In a recent discussion paper, the RBI proposed to restricts real estate funding to only those projects wherein the approvals or permissions are in place.
New norms such as board-approved limits for exposure to commercial real estate sector and internal sub-limits for financing land acquisition have also been proposed.
Besides, the discussion paper stipulates capping the exposure in case of other sensitive sectors such as the capital market.
Accordingly, these proposals are seen as curtailing the risks faced by NBFCs.
“The wholesale NBFCs that have been using structuring to fund land acquisitions have generally been averse to funding land acquisitions over the last couple of years.
“However, the regulation proposed by the discussion paper will impact the business flexibility for real estate-financing NBFCs, which take exposures at several stages of the project.”
As per the Ind-Ra report, exposure at the nascent stage of the project carries better margins and enables the NBFC to compensate for the lower margins that it makes on the exposures on advanced-stage projects, which is where it faces competition from banks.

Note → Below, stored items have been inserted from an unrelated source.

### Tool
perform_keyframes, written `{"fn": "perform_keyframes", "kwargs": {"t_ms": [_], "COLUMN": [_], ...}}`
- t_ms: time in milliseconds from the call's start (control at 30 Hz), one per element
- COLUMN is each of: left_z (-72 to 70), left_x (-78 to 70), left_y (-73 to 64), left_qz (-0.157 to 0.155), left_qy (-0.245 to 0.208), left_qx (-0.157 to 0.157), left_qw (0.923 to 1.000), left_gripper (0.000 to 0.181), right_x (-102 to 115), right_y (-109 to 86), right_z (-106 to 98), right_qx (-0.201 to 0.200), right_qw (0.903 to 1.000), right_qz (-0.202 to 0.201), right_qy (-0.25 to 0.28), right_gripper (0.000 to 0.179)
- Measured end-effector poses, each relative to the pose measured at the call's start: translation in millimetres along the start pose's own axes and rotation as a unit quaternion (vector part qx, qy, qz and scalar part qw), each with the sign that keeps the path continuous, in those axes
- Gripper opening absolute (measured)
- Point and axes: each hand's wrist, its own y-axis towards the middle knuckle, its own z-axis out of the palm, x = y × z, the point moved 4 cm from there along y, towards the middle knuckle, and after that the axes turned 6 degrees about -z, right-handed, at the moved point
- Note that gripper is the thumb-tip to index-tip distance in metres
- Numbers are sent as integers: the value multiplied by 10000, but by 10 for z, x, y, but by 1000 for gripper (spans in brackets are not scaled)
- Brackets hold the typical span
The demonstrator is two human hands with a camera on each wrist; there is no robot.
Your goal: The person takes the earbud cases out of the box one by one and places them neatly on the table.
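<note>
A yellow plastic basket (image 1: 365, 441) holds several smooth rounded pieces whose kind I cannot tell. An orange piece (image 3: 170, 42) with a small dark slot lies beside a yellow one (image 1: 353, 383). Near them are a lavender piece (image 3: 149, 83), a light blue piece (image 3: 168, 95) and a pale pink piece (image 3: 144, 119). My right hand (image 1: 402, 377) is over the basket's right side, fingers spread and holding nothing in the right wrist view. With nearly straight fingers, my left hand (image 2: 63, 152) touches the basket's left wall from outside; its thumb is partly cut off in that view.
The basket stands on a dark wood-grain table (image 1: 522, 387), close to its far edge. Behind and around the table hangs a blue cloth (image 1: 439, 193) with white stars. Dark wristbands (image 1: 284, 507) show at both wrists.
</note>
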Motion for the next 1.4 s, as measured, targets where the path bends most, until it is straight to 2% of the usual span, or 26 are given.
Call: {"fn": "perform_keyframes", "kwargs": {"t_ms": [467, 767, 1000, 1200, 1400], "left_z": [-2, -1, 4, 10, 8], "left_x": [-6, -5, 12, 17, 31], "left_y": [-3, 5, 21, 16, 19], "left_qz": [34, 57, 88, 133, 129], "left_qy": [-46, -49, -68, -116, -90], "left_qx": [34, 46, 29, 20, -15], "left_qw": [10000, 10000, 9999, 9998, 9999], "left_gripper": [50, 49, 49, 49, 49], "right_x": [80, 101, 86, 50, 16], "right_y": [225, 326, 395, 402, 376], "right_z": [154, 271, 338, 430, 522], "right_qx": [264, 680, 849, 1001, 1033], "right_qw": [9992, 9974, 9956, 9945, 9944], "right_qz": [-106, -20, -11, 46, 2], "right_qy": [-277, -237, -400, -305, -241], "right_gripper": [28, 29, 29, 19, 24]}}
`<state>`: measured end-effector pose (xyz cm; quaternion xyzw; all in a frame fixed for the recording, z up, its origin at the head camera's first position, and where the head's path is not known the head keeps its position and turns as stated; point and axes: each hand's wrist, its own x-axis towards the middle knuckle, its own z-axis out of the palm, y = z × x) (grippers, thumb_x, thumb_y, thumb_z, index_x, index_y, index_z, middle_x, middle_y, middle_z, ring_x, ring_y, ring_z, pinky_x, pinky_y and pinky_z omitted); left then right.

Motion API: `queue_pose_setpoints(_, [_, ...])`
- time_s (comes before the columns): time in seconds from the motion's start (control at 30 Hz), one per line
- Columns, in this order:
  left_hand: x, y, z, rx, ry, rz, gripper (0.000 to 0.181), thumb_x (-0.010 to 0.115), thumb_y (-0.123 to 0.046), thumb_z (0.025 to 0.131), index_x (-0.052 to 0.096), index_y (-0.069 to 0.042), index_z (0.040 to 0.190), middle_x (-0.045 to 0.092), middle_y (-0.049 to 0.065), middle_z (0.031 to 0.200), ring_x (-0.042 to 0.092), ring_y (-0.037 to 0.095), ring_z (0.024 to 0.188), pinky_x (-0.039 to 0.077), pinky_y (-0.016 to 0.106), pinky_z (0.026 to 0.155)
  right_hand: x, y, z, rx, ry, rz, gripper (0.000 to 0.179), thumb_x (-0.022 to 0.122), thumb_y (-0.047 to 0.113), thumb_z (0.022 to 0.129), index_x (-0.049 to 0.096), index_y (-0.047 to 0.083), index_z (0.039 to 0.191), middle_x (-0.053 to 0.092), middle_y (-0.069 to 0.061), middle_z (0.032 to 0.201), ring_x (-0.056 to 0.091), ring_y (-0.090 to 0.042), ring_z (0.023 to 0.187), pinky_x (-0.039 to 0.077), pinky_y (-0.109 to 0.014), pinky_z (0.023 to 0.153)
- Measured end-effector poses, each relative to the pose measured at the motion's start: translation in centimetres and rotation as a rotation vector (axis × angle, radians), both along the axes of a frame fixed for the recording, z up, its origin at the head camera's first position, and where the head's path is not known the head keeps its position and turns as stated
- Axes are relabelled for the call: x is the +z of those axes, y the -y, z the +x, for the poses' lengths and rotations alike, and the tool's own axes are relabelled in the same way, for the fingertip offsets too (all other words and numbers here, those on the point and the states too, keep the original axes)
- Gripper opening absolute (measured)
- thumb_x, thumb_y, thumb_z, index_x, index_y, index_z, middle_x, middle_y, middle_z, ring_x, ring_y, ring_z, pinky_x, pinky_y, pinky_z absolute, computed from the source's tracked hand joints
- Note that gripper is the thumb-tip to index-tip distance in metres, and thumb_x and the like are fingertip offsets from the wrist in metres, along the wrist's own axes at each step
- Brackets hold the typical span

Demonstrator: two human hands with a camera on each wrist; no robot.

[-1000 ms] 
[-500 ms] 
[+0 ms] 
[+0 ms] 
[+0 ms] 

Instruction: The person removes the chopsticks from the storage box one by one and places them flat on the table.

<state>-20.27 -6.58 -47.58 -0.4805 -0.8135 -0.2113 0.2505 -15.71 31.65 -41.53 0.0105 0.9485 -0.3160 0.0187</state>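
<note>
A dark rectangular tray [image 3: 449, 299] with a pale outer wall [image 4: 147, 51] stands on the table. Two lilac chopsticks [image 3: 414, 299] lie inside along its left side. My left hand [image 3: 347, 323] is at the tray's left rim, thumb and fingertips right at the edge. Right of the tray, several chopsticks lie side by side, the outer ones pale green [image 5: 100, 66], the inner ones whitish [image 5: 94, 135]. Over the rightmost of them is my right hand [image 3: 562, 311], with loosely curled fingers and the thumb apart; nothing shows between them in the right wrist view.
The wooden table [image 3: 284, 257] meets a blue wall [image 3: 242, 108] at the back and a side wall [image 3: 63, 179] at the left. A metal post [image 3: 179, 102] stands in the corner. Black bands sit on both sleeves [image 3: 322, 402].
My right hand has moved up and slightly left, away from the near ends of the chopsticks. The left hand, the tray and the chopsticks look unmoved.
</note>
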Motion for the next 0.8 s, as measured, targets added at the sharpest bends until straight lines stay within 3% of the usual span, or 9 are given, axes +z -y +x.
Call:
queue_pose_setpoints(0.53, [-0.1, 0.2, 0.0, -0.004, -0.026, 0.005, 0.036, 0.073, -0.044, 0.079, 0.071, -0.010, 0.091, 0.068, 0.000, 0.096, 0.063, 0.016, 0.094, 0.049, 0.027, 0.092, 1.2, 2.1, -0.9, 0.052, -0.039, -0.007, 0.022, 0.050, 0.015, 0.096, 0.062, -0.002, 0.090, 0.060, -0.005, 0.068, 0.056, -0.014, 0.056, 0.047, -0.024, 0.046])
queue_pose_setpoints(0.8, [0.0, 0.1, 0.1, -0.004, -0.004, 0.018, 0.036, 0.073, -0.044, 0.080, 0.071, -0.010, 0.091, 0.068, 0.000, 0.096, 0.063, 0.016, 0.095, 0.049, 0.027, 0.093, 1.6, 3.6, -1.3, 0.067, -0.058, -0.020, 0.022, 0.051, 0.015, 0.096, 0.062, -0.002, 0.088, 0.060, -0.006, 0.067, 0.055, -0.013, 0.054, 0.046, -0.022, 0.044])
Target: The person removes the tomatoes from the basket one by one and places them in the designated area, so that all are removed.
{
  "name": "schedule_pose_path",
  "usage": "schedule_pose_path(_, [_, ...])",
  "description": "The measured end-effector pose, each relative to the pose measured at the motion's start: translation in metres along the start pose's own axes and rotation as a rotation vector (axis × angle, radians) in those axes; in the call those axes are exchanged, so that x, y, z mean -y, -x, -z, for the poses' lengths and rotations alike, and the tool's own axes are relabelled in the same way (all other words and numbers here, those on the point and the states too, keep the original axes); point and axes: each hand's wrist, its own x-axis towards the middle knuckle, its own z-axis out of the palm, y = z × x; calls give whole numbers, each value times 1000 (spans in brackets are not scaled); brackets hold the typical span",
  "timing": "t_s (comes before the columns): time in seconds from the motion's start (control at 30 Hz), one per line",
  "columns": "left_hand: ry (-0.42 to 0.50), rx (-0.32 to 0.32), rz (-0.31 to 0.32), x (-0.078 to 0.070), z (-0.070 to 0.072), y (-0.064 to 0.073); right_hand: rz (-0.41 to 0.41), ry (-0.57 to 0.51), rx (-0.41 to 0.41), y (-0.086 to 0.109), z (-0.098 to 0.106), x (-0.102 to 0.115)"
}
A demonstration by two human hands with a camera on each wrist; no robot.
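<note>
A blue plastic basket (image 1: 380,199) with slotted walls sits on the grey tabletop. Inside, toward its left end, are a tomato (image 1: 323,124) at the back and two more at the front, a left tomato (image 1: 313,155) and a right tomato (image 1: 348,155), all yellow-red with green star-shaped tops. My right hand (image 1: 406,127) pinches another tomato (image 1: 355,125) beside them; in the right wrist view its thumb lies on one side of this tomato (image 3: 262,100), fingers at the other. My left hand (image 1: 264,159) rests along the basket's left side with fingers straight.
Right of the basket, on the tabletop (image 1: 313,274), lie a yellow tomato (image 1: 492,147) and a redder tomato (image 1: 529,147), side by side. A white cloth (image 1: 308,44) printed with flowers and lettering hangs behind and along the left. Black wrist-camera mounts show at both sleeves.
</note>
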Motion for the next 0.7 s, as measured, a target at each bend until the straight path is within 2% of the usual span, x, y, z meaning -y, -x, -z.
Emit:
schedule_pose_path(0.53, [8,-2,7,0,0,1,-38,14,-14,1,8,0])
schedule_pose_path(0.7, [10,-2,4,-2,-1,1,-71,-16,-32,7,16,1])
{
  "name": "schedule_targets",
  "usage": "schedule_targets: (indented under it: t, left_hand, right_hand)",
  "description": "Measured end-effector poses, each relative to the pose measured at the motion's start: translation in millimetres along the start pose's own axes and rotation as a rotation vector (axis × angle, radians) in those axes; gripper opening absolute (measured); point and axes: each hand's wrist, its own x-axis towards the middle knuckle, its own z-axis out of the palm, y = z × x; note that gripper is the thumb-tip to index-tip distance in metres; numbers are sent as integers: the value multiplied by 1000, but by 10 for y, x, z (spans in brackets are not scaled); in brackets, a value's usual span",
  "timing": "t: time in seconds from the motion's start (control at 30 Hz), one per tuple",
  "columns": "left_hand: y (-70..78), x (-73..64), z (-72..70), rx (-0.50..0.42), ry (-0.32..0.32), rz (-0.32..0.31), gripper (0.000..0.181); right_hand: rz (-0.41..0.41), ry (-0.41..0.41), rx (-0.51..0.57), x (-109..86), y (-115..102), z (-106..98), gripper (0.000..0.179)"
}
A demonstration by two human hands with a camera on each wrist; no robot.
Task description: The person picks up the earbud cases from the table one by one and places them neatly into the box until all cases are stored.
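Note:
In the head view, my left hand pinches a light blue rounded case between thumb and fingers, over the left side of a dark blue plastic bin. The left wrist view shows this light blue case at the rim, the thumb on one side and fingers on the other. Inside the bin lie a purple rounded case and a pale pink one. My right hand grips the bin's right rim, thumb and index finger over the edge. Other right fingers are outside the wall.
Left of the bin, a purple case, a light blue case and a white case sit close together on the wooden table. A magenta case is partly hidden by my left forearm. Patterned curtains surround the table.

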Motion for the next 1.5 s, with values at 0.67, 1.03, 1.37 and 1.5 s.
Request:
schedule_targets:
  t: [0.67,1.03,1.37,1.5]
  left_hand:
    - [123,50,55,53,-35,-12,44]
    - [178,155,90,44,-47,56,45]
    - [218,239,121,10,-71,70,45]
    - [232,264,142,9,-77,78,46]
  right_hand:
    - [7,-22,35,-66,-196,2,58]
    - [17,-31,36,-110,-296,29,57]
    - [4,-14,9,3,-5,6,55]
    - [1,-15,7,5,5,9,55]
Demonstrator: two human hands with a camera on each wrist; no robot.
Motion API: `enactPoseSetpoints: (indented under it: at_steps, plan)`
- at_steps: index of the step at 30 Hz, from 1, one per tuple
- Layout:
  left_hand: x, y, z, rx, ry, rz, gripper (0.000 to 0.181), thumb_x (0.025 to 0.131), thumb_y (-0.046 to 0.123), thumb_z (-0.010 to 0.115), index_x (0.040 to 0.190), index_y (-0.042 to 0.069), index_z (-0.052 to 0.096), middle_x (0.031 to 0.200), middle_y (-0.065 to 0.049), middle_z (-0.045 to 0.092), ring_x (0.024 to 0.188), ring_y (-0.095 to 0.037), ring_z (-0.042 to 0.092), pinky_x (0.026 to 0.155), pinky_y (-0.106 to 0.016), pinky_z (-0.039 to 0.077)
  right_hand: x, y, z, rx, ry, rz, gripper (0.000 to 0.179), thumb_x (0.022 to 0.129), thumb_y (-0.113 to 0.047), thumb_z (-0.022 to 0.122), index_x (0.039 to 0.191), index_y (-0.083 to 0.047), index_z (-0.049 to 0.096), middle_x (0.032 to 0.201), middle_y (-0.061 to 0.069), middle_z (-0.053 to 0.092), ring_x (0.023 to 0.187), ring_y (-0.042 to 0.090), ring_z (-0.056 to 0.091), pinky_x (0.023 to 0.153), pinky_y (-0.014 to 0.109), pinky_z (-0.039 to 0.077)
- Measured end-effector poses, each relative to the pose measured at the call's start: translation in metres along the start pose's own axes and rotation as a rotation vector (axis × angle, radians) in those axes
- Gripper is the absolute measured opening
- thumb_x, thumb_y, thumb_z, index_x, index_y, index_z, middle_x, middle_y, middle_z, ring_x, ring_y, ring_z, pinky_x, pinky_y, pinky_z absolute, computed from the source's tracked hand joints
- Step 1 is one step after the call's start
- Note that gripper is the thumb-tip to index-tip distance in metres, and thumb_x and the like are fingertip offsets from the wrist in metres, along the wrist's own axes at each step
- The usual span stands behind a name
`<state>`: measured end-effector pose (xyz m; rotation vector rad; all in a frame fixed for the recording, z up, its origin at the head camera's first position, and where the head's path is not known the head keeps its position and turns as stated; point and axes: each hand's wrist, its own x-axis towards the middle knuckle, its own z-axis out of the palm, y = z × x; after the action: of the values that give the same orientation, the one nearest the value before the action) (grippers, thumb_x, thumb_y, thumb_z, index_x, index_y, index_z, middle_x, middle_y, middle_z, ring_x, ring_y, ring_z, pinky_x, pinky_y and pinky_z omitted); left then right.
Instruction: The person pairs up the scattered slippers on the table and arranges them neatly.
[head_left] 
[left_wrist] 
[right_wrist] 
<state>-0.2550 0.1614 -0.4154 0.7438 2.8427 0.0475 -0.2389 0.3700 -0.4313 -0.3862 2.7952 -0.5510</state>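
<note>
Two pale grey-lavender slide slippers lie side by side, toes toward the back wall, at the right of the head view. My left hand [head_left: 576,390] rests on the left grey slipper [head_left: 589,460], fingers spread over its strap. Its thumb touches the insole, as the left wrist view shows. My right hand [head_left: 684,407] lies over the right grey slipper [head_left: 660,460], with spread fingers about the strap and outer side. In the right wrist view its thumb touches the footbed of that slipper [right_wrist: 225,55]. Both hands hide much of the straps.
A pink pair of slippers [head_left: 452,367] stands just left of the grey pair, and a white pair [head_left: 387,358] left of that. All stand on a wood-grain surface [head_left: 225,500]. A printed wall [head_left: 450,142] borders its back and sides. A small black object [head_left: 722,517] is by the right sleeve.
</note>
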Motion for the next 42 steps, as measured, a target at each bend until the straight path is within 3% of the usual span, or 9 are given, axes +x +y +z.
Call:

“Having said that, the revised norms put a check on the asset side risks for these NBFCs.”
Furthermore, the report cited the proposed restriction on NBFCs to provide loans for the buyback of shares or securities would affect the business model of wholesale NBFCs, which have developed the expertise of offering structured credit to their borrowers in cases wherein banks could not fund them due to regulatory restrictions.